Perlakuan Stefan jauh lebih baik daripada orangtuaku di masa lalu. Meskipun tiga puluh tahun lebih telah berlalu, memori mengenai perbuatan mereka kepadaku masih segar seolah baru kemarin terjadi. Ayahku bukan lelaki yang bisa kubanggakan. Saat menghadapi masalah, maka dia akan mengutamakan emosi daripada solusi. Tidak peduli tempat maupun kondisi. Begitu dia marah, maka ia akan memarahiku di hadapan orang-orang. Peduli setan kesehatan mentalku. Baginya meluapkan kemarahan melalui jalan mempermalukanku adalah benar.
Pernah ayahku menyiram seember air ketika aku SD di hadapan tetangga hanya gara-gara aku pulang belepotan lumpur. Paling menyebalkan ialah ketika nilai ulanganku jelek, dia akan membentak dan membanting benda apa pun seraya meneriakiku, “Kenapa kamu bodoh? Dungu!” Seolah anak pintar itu merupakan kewajiban saja.
Intinya, Stefan jauh lebih baik daripada mereka—orangtua yang bahkan tidak paham cara menjadi orangtua yang baik.
Demi menghormati keinginan Stefan, aku pun kembali menjaga jarak dengan Axel. Di sekolah dia masih menyempatkan diri menemaniku, sekadar berceloteh perihal sesuatu yang membuatnya tertarik.
“Hei, minggu depan ada film bagus yang akan segera diputar di bioskop.” Axel duduk di sampingku. Kami sedang berada di koridor dan menikmati keripik pedas serta sebotol jus jeruk. Deretan bangku yang berjejer di sepanjang koridor telah diduduki oleh beragam siswa maupun siswi. “Kamu pasti bisa dong nonton?”

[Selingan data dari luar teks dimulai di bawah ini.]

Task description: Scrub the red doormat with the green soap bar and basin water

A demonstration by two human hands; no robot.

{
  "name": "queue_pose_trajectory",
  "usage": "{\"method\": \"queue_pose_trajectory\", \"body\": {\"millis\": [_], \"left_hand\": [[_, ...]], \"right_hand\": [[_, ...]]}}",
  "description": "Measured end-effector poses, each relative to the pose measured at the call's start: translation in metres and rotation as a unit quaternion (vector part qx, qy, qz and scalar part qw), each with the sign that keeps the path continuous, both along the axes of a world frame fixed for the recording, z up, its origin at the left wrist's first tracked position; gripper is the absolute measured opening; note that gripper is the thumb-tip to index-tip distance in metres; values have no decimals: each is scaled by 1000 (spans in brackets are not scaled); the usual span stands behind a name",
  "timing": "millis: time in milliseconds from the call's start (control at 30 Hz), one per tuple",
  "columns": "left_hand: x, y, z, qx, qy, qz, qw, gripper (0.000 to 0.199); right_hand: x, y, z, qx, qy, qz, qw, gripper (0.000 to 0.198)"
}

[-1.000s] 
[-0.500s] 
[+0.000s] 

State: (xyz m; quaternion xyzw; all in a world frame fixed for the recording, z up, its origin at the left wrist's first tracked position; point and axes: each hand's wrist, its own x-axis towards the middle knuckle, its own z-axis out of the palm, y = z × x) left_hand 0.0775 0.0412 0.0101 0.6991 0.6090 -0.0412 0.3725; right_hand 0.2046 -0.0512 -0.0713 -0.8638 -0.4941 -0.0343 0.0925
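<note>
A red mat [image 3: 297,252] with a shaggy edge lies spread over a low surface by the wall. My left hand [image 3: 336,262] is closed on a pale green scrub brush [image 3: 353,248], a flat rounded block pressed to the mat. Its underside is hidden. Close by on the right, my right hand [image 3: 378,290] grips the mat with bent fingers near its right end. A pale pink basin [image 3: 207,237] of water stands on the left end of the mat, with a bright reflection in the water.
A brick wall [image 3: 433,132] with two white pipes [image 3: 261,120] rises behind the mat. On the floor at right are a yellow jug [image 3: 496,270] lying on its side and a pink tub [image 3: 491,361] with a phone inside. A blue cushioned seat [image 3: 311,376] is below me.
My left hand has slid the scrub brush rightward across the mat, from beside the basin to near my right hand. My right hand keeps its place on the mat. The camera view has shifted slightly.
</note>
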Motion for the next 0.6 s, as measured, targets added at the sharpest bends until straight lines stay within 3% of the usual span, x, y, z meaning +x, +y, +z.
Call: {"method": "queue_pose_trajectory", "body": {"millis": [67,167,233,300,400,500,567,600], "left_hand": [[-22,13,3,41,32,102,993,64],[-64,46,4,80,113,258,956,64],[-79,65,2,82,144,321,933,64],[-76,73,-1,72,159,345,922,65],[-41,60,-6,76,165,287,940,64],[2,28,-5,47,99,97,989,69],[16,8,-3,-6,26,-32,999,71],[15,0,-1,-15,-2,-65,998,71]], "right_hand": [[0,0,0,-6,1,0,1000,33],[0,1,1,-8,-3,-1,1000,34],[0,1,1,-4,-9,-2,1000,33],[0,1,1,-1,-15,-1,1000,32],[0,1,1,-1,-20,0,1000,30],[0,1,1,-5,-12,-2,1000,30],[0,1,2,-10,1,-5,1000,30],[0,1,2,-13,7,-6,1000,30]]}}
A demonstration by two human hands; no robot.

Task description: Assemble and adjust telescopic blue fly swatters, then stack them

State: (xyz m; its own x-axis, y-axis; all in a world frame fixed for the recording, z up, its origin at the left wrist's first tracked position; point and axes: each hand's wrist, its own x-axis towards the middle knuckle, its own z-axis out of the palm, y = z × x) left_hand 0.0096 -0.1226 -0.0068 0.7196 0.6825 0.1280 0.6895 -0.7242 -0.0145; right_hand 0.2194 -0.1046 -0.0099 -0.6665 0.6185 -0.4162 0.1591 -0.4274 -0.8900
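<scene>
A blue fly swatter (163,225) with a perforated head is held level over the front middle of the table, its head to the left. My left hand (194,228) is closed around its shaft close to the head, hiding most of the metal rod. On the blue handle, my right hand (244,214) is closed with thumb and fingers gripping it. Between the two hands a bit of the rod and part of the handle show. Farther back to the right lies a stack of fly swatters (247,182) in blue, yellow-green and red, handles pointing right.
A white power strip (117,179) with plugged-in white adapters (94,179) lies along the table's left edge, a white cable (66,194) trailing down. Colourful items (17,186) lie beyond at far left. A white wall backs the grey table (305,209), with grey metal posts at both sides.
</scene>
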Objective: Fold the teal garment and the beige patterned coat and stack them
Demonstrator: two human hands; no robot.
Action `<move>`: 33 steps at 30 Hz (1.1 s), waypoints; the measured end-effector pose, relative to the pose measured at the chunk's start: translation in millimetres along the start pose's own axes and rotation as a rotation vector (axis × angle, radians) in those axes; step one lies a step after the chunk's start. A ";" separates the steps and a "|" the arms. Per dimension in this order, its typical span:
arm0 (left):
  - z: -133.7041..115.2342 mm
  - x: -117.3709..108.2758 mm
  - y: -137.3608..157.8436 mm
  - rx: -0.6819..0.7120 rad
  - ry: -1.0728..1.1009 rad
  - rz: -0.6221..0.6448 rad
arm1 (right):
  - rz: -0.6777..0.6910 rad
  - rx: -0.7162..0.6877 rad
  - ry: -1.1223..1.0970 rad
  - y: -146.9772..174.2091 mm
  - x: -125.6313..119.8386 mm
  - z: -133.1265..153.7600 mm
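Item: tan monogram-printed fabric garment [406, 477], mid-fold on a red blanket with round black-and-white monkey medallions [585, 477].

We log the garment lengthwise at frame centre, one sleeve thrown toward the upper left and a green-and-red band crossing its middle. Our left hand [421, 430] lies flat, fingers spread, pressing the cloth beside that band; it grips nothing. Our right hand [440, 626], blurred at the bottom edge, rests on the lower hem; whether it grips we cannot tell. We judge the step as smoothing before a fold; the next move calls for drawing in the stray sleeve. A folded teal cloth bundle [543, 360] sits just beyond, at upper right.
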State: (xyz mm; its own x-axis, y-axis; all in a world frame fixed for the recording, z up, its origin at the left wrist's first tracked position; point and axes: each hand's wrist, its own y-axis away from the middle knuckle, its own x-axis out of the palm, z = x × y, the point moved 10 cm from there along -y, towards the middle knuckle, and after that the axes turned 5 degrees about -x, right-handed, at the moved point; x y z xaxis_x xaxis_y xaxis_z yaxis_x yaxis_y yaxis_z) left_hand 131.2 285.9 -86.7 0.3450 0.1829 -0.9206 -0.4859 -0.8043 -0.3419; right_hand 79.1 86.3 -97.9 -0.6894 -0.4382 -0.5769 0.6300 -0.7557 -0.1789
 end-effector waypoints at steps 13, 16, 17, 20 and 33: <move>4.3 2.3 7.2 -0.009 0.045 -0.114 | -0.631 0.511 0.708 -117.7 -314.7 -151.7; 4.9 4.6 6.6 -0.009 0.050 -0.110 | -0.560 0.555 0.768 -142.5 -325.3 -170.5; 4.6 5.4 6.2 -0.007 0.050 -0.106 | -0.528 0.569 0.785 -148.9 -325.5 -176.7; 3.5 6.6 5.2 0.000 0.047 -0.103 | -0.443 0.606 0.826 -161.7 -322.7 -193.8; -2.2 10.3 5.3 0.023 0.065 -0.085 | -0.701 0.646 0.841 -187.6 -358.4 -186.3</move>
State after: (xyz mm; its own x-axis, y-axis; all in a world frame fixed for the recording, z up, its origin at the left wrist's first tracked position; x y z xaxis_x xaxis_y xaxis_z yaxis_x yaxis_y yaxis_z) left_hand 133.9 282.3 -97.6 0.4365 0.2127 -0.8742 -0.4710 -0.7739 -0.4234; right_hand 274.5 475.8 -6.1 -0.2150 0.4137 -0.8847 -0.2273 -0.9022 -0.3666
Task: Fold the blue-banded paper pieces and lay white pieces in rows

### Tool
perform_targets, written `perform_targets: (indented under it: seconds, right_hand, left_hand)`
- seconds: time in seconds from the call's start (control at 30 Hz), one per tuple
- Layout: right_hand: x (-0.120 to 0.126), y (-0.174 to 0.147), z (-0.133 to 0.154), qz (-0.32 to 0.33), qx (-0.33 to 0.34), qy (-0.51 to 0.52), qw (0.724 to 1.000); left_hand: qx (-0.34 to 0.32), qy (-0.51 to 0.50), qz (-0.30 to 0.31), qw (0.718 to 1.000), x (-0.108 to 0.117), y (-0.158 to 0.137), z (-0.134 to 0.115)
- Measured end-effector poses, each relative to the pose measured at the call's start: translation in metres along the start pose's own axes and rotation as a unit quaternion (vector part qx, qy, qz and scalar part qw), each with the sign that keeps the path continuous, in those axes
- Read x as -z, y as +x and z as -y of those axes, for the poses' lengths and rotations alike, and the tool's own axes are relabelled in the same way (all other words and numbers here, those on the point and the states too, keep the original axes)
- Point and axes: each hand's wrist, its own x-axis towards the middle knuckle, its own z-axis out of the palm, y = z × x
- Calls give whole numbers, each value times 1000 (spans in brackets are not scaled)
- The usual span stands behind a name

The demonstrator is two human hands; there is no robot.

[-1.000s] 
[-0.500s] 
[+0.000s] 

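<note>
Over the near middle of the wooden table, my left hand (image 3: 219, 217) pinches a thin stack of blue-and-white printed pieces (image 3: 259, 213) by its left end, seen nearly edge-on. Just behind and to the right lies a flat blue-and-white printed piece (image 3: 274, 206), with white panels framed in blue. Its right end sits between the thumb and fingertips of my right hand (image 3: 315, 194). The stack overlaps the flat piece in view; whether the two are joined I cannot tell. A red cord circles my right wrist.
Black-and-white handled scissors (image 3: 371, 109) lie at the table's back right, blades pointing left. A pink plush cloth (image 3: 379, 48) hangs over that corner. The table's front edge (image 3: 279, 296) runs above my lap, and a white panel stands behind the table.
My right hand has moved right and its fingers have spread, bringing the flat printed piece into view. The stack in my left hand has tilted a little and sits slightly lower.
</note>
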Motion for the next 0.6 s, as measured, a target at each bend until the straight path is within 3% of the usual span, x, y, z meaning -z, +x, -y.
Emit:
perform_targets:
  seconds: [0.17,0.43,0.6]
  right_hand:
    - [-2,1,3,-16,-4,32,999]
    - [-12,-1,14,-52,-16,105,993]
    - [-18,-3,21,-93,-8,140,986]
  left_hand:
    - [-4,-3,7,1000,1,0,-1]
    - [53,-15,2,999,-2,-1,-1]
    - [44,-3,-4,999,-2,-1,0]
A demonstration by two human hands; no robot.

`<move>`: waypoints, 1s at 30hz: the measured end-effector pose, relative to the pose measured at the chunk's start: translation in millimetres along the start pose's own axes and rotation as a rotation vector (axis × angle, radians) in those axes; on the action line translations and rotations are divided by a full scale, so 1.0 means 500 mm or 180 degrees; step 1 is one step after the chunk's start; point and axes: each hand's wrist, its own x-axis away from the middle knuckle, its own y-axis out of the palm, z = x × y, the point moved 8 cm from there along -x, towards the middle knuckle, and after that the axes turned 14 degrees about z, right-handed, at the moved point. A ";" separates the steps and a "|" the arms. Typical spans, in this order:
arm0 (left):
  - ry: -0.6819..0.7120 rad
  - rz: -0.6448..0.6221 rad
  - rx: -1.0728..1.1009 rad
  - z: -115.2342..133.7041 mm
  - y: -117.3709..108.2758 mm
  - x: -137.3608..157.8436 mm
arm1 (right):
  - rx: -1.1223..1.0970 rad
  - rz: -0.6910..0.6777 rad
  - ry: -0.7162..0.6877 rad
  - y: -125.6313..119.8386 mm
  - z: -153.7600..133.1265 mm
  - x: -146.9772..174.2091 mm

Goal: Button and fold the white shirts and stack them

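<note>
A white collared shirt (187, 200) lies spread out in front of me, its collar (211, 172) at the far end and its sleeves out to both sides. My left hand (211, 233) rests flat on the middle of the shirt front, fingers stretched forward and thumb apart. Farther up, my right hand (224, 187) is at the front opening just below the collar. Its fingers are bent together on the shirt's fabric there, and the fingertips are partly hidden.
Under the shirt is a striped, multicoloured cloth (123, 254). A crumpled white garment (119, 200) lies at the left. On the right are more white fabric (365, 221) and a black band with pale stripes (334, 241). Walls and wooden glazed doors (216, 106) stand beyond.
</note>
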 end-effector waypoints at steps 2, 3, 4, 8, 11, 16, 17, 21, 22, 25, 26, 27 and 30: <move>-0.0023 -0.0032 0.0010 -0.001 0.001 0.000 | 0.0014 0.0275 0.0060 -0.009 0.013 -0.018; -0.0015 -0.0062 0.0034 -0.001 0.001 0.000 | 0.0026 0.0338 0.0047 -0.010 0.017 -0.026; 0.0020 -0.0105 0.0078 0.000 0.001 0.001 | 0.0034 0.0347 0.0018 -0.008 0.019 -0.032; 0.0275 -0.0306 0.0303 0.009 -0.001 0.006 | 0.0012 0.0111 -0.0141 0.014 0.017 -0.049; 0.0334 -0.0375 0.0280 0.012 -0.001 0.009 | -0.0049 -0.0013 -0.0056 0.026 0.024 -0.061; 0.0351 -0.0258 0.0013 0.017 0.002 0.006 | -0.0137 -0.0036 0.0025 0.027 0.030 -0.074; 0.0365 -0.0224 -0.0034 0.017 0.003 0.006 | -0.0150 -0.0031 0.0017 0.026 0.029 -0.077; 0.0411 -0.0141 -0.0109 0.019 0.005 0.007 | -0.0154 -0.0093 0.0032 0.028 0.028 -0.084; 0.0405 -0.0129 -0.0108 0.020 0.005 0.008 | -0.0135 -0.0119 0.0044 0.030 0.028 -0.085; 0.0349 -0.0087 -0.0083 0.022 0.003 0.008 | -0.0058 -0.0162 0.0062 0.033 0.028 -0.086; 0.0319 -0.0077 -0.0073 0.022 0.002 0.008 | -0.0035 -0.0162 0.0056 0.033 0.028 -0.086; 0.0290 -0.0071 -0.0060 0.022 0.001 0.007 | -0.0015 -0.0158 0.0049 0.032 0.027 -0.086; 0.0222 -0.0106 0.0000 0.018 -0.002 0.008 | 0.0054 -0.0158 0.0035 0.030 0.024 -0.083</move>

Padahal aku sudah bersusah payah membuat jarak, tapi dia sama sekali tidak mau menghormati keputusanku.
“Papa bilang aku nggak boleh berhubungan dengan Greene,” ujarku sembari berusaha membuka tutup jus. “Lagi pula, aku ingin fokus ke pelajaran.”
“Kamu seharusnya berani menyuarakan pendapat.”
“Nggak, aku memang ingin belajar saja. Masa depan perlu persiapan dan rencananya aku ingin bisa bertahan hidup di dunia serbakapitalis ini.”
Begitu tutup botol berhasil kubuka, segera saja kusibukkan diri dengan minum. Axel tetap saja berceloteh mengenai ini dan itu, sama sekali tidak tertarik membiarkanku bebas sedetik saja. Lantas aku pun bertanya, “Kenapa kamu berbuat sampai sejauh ini?”
“Apa maksudmu?”
Sambil mengangkat bahu aku berkata, “Seolah kamu merasa bertanggung jawab harus mengalihkan perhatianku dari Leo. Apa hubungan kita ini? Teman? Musuh?”
“Majikan dan budak,” balasnya, enteng.
“Oke, aku majikan dan kamu budaknya-aaaa sakit! Jangan cubit pipiku!”
Axel bersedia membebaskanku. “Kamu memang nggak bisa diharapkan.”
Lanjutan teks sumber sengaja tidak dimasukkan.